With 318 tools named adw.adw_###, agents cannot tell them apart without reading full descriptions. Multiple tools cover the same domain (e.g., at least three USD strength scores: adw_055, adw_250, adw_580; four supply-chain stress scores: adw_009, adw_019, adw_020, adw_547), making misselection highly likely.

Naming Consistency3/5

The vast majority follow a consistent numeric ID pattern (adw.adw_###), but a small set breaks this with descriptive snake_case names (adw.catalog, adw.sample, adw.county_cancer, etc.).
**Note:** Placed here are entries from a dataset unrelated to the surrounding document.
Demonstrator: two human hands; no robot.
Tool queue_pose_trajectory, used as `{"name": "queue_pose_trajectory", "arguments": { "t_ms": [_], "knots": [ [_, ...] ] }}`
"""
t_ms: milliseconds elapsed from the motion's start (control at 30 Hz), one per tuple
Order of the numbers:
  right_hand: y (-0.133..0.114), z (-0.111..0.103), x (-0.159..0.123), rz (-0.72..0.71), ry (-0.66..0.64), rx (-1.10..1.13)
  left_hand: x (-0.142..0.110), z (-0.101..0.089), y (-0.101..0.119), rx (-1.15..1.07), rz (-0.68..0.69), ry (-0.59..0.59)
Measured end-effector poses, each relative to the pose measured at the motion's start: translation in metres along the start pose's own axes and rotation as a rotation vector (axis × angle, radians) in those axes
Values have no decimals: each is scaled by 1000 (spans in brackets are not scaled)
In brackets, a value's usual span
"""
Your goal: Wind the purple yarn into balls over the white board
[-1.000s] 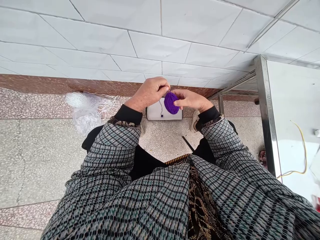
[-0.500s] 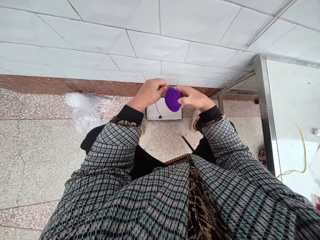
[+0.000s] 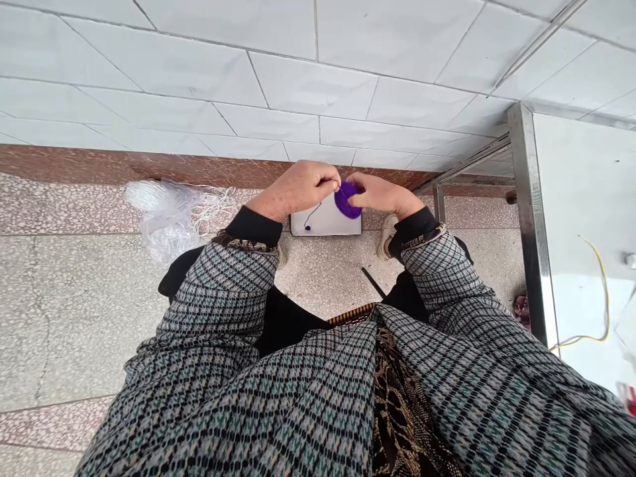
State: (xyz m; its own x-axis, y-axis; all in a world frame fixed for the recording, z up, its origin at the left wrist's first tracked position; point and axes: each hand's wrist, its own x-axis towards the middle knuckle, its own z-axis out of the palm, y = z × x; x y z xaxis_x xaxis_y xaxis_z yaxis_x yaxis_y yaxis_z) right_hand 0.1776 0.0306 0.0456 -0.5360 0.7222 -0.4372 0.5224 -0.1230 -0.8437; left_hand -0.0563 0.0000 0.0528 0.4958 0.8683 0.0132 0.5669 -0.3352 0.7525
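Observation:
My right hand (image 3: 378, 193) grips a purple ball of yarn (image 3: 349, 207), its thumb lying across the near side. Close on the ball's left, my left hand (image 3: 309, 187) is closed, with thumb and forefinger pinching a strand of yarn (image 3: 339, 190) beside it. A dark length of yarn (image 3: 313, 213) hangs below my left hand and ends in a small purple clump (image 3: 307, 228). Under both hands lies a shallow white box or tray (image 3: 325, 226) with a dark edge; the hands and the ball cover its far part.
White cord in a clear plastic bag (image 3: 169, 215) lies on the floor to the left. A dark stick (image 3: 373, 283) rests on the floor near my right leg. At the right stands a metal-framed table (image 3: 534, 225) with a yellow cable (image 3: 603, 291). A tiled wall (image 3: 278, 79) rises ahead.
The ball has turned and shifted slightly right in my right hand. My left hand has moved a little, and the hanging clump has swung left.

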Motion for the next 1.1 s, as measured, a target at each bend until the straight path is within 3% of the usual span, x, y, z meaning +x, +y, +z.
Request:
{"name": "queue_pose_trajectory", "arguments": {
  "t_ms": [100,233,367,500,600,700,833,933,1000,1100],
  "knots": [
    [0,-4,-7,-106,-132,207,0,-6,-10,11,-46,91],
    [6,-8,-8,-325,33,478,3,-5,-15,21,-135,159],
    [8,-9,-2,-397,269,531,5,5,-1,7,-80,-56],
    [8,-6,7,-295,411,515,3,6,17,-8,5,-274],
    [7,-3,6,-143,311,360,0,-1,17,-17,4,-236],
    [1,-3,-2,-57,40,184,-3,-7,8,-36,-33,-112],
    [-8,-11,-13,-140,-221,208,-4,-12,-3,-63,-93,37],
    [-8,-15,-17,-221,-371,220,-2,-12,-4,-62,-122,77],
    [-6,-15,-18,-287,-388,247,-1,-10,-5,-59,-128,97],
    [-2,-13,-16,-350,-183,348,1,-4,-6,-84,-104,99]
  ]
}}
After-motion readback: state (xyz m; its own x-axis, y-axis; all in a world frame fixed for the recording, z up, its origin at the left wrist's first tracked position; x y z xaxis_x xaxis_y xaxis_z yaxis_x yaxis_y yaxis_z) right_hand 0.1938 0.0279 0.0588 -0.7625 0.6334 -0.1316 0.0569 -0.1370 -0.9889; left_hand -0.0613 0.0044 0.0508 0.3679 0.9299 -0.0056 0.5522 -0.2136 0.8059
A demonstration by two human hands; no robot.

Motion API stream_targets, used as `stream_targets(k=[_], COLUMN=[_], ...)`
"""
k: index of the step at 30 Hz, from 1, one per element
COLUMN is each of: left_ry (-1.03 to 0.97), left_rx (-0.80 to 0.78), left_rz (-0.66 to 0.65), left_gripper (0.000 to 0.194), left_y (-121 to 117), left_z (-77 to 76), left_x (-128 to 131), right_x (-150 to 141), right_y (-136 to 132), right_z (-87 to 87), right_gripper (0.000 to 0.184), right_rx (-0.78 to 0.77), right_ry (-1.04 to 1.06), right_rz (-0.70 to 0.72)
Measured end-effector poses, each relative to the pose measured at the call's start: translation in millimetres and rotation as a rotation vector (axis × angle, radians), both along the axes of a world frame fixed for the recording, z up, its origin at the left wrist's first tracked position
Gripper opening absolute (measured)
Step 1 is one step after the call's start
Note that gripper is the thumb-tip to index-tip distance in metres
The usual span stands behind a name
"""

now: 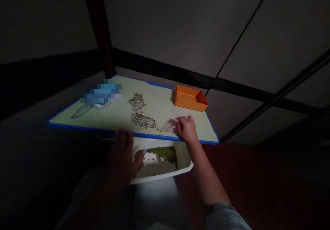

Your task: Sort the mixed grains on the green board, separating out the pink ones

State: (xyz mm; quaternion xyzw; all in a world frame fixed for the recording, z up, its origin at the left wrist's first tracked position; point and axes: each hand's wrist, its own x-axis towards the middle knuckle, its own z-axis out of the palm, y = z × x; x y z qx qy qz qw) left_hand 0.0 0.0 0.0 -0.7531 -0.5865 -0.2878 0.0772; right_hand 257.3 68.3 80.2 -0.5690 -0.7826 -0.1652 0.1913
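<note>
Right fingers (pixel 182 121): curled at the board (pixel 162 101); whether anything is gripped cannot be told.
Left fingers (pixel 123 141): spread at the board's near edge, thumb over the bin (pixel 184 157).
Seeds (pixel 142 120): scattered on the board, left of the right fingers; more are held in the bin.

A blurred blue item (pixel 103 93) is lying near a thin loop (pixel 83 111); a dark post (pixel 97 20) is rising behind; reddish floor (pixel 224 182) is showing.
</note>
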Motion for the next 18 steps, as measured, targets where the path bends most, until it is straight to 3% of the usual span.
stream_targets(k=[11,18], left_ry=[-0.027,-0.025], left_rx=[-0.004,-0.018], left_rz=[-0.003,-0.007], left_gripper=[0.079,0.079], left_y=[0.0,-1.2], left_z=[1.3,3.4], left_x=[2.7,3.0], right_x=[0.5,0.9], right_y=[3.5,5.5], right_z=[-0.7,-1.9], right_gripper=[0.022,0.023], right_rx=[0.001,-0.021], right_ry=[-0.027,-0.018], right_rz=[-0.081,0.003])
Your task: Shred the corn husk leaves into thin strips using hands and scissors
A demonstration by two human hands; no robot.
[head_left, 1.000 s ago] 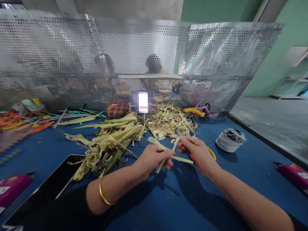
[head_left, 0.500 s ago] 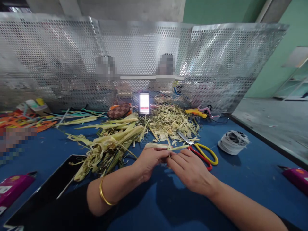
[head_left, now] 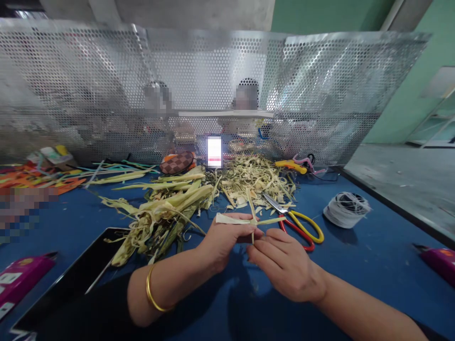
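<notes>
Two pale corn husk strips [head_left: 232,219] cross at a small knot or fold, one lying sideways and the other upright. My left hand [head_left: 220,239] pinches them at the crossing, thumb on top. Just below and to the right, my right hand [head_left: 286,260] has its fingers curled, with the fingertips at the lower end of the upright strip; its thumb is hidden. Beyond my right hand lie scissors [head_left: 282,210] with one red and one yellow handle, blades partly open. A heap of husk scraps [head_left: 252,177] sits behind the strips.
Whole husks [head_left: 177,203] are piled at left, beside a dark tablet [head_left: 81,265]. A spool of white string [head_left: 346,210] stands at right. Purple tools [head_left: 24,279] lie at the table's sides. A lit screen [head_left: 214,151] and a perforated sheet [head_left: 213,71] stand behind, with people beyond.
My right hand went from the upper right of the strips to below them, uncovering the scissors. The strips now cross upright and sideways, tighter at the crossing. My left hand kept its hold.
</notes>
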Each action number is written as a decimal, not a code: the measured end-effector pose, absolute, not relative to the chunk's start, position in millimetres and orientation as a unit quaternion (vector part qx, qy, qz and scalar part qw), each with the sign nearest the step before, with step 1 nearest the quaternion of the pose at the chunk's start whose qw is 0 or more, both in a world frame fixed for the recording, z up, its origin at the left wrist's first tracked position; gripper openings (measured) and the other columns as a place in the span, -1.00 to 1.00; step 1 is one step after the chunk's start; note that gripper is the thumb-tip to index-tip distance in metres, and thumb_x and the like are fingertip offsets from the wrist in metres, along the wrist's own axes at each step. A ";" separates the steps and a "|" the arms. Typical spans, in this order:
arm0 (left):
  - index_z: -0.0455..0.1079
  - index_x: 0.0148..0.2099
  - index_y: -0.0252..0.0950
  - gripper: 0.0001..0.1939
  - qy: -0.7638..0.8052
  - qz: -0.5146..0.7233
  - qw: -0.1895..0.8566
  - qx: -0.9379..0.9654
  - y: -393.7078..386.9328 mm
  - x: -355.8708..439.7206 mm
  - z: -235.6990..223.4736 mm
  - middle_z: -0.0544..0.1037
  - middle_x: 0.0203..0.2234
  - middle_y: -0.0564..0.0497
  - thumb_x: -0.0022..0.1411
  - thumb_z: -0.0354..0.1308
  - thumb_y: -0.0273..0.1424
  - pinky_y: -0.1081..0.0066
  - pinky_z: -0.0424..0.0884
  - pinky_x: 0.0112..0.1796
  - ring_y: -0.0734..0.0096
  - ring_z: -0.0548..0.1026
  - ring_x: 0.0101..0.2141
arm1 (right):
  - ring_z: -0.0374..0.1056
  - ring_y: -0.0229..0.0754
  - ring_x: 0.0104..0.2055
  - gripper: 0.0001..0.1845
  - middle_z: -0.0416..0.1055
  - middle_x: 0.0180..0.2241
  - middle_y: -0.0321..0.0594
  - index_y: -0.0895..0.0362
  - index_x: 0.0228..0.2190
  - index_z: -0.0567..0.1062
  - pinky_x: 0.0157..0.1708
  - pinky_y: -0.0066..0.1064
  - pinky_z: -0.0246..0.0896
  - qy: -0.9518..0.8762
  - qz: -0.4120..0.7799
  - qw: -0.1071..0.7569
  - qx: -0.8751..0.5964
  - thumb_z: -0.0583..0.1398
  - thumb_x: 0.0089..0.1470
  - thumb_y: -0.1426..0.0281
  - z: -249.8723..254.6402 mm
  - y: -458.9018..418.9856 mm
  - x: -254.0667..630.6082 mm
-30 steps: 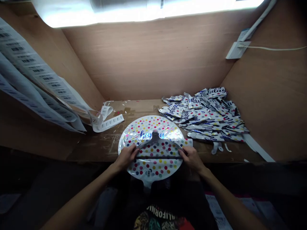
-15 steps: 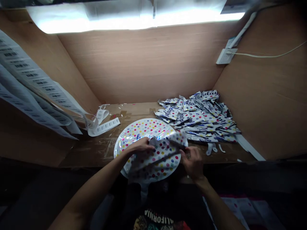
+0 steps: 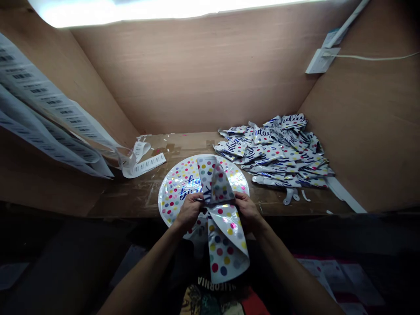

The numeric IDs are predictable but convey no semantic meaning, mixing with the few named tools and creating moderate inconsistency.

Tool Count1/5

318 tools is far beyond any reasonable scope for an intelligence server; even the largest sophisticated APIs rarely exceed 50. This extreme count suggests poor curation and will overwhelm agents with choice, making efficient tool selection impractical.

Completeness3/5

The server covers an extremely broad range of domains (crypto, macro, supply chain, healthcare, climate, county demographics), and includes discovery tools like adw.catalog and adw.sample. However, the surface is redundant and not systematically complete—many overlapping indices exist while other potentially valuable operations (e.g., raw data export, historical trend queries) are missing, leaving moderate gaps.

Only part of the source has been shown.